→ **The problem**:
Based on the listing below, report how many lines contain the word "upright". Nothing but the number, please.

►

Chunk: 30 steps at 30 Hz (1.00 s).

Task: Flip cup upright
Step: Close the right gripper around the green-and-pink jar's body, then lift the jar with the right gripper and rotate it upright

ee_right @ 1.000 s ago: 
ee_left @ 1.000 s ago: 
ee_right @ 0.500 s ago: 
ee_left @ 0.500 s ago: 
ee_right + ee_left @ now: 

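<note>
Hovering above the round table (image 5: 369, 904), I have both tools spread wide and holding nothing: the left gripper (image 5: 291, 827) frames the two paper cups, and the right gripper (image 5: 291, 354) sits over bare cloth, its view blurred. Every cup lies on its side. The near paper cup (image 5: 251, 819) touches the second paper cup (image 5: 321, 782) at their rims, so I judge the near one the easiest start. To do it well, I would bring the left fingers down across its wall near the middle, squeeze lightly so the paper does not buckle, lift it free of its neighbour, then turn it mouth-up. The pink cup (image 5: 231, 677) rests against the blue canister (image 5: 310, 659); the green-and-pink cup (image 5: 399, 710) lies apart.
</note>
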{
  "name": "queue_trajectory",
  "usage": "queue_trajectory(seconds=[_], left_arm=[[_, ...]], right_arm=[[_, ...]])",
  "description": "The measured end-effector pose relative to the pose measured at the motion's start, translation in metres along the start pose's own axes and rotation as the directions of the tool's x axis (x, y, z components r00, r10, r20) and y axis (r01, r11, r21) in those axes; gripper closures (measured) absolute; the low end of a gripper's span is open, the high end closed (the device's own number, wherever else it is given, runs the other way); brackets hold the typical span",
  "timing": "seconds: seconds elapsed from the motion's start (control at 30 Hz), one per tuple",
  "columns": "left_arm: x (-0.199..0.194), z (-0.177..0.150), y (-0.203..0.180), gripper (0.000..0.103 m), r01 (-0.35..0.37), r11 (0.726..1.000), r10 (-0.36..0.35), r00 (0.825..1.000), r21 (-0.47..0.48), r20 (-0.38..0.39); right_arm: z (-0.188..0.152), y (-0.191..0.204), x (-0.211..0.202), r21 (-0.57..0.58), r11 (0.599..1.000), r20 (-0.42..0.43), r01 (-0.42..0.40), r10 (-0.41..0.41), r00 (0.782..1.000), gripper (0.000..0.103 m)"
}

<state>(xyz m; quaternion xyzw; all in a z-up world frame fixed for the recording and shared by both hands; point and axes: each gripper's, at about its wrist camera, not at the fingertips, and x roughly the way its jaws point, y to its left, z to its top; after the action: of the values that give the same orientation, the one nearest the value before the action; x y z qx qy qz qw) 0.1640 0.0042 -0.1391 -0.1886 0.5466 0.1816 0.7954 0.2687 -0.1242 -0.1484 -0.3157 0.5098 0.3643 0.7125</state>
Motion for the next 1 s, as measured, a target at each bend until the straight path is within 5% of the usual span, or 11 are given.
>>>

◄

→ **Problem solution**:
2